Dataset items
◇ ◇ ◇ ◇ ◇
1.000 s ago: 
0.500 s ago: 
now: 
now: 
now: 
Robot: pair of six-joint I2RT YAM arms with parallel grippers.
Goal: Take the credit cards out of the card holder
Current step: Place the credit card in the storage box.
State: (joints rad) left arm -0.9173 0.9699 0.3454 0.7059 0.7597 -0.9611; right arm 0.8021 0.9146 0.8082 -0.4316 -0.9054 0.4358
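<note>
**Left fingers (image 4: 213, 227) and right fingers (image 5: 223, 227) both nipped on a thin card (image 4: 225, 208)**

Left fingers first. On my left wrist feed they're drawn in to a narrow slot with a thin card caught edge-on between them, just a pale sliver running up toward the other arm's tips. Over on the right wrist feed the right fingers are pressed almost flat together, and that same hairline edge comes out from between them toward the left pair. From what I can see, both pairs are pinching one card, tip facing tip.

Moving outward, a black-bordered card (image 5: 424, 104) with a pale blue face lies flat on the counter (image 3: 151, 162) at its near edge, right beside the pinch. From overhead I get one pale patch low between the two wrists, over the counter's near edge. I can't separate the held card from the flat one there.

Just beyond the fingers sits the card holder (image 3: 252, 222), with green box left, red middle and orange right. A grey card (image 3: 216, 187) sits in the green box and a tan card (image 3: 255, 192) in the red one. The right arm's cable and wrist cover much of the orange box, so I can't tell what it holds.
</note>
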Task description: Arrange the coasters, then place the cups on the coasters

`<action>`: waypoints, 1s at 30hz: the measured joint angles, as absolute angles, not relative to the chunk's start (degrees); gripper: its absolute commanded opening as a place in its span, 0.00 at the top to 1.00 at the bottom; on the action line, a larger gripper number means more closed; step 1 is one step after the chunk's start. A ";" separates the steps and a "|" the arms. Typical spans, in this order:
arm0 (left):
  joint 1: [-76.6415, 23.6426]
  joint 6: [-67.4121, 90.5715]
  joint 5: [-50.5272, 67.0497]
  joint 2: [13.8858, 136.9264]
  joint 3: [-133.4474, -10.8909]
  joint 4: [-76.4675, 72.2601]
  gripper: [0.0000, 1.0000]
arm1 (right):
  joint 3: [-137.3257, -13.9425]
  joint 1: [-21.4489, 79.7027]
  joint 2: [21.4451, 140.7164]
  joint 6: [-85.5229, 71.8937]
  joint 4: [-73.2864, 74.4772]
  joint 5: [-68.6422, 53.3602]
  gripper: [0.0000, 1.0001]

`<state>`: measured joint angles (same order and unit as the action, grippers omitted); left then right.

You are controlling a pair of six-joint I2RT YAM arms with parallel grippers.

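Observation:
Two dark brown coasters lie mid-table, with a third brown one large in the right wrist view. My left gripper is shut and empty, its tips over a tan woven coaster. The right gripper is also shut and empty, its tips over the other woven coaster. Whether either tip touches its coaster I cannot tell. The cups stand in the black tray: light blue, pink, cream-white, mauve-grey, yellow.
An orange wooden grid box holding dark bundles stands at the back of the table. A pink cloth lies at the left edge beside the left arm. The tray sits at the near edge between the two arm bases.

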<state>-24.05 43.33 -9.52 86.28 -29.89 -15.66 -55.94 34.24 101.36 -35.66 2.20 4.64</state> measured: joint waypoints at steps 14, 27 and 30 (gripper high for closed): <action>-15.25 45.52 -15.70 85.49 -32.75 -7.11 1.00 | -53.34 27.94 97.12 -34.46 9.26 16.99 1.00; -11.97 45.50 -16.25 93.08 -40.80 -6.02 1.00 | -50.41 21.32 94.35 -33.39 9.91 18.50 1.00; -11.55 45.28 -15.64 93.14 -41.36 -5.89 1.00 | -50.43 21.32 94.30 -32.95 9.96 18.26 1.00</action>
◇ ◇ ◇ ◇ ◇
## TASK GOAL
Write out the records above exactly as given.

## TASK SOLUTION
1.000 s ago: 
0.500 s ago: 
now: 
now: 
now: 
Robot: pair of six-joint I2RT YAM arms with parallel grippers.
Goal: Take the credit cards out of the card holder
Current step: Place the credit card in the storage box.
State: (joints rad) left arm -0.9173 0.9699 0.3454 0.7059 0.7597 -0.9611; right arm 0.8021 0.9146 0.8082 -0.4316 -0.9054 0.4358
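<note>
**Left fingers (image 4: 213, 227) and right fingers (image 5: 223, 227) both nipped on a thin card (image 4: 225, 208)**

Left fingers first. On my left wrist feed they're drawn in to a narrow slot with a thin card caught edge-on between them, just a pale sliver running up toward the other arm's tips. Over on the right wrist feed the right fingers are pressed almost flat together, and that same hairline edge comes out from between them toward the left pair. From what I can see, both pairs are pinching one card, tip facing tip.

Moving outward, a black-bordered card (image 5: 424, 104) with a pale blue face lies flat on the counter (image 3: 151, 162) at its near edge, right beside the pinch. From overhead I get one pale patch low between the two wrists, over the counter's near edge. I can't separate the held card from the flat one there.

Just beyond the fingers sits the card holder (image 3: 252, 222), with green box left, red middle and orange right. A grey card (image 3: 216, 187) sits in the green box and a tan card (image 3: 255, 192) in the red one. The right arm's cable and wrist cover much of the orange box, so I can't tell what it holds.
</note>
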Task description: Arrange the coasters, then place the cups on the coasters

`<action>`: waypoints, 1s at 30hz: the measured joint angles, as absolute angles, not relative to the chunk's start (degrees); gripper: its absolute commanded opening as a place in its span, 0.00 at the top to 1.00 at the bottom; on the action line, a larger gripper number means more closed; step 1 is one step after the chunk's start. A ";" separates the steps and a "|" the arms. Typical spans, in this order:
arm0 (left):
  joint 1: [-76.6415, 23.6426]
  joint 6: [-67.4121, 90.5715]
  joint 5: [-50.5272, 67.0497]
  joint 2: [13.8858, 136.9264]
  joint 3: [-133.4474, -10.8909]
  joint 4: [-76.4675, 72.2601]
  gripper: [0.0000, 1.0000]
arm1 (right):
  joint 3: [-137.3257, -13.9425]
  joint 1: [-21.4489, 79.7027]
  joint 2: [21.4451, 140.7164]
  joint 6: [-85.5229, 71.8937]
  joint 4: [-73.2864, 74.4772]
  joint 5: [-68.6422, 53.3602]
  gripper: [0.0000, 1.0001]

`<state>`: measured joint angles (same order and unit as the action, grippers omitted); left then right.

You are controlling a pair of six-joint I2RT YAM arms with parallel grippers.

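Observation:
Two dark brown coasters lie mid-table, with a third brown one large in the right wrist view. My left gripper is shut and empty, its tips over a tan woven coaster. The right gripper is also shut and empty, its tips over the other woven coaster. Whether either tip touches its coaster I cannot tell. The cups stand in the black tray: light blue, pink, cream-white, mauve-grey, yellow.
An orange wooden grid box holding dark bundles stands at the back of the table. A pink cloth lies at the left edge beside the left arm. The tray sits at the near edge between the two arm bases.
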
<state>-24.05 43.33 -9.52 86.28 -29.89 -15.66 -55.94 34.24 101.36 -35.66 2.20 4.64</state> measured: joint waypoints at steps 14, 27 and 30 (gripper high for closed): <action>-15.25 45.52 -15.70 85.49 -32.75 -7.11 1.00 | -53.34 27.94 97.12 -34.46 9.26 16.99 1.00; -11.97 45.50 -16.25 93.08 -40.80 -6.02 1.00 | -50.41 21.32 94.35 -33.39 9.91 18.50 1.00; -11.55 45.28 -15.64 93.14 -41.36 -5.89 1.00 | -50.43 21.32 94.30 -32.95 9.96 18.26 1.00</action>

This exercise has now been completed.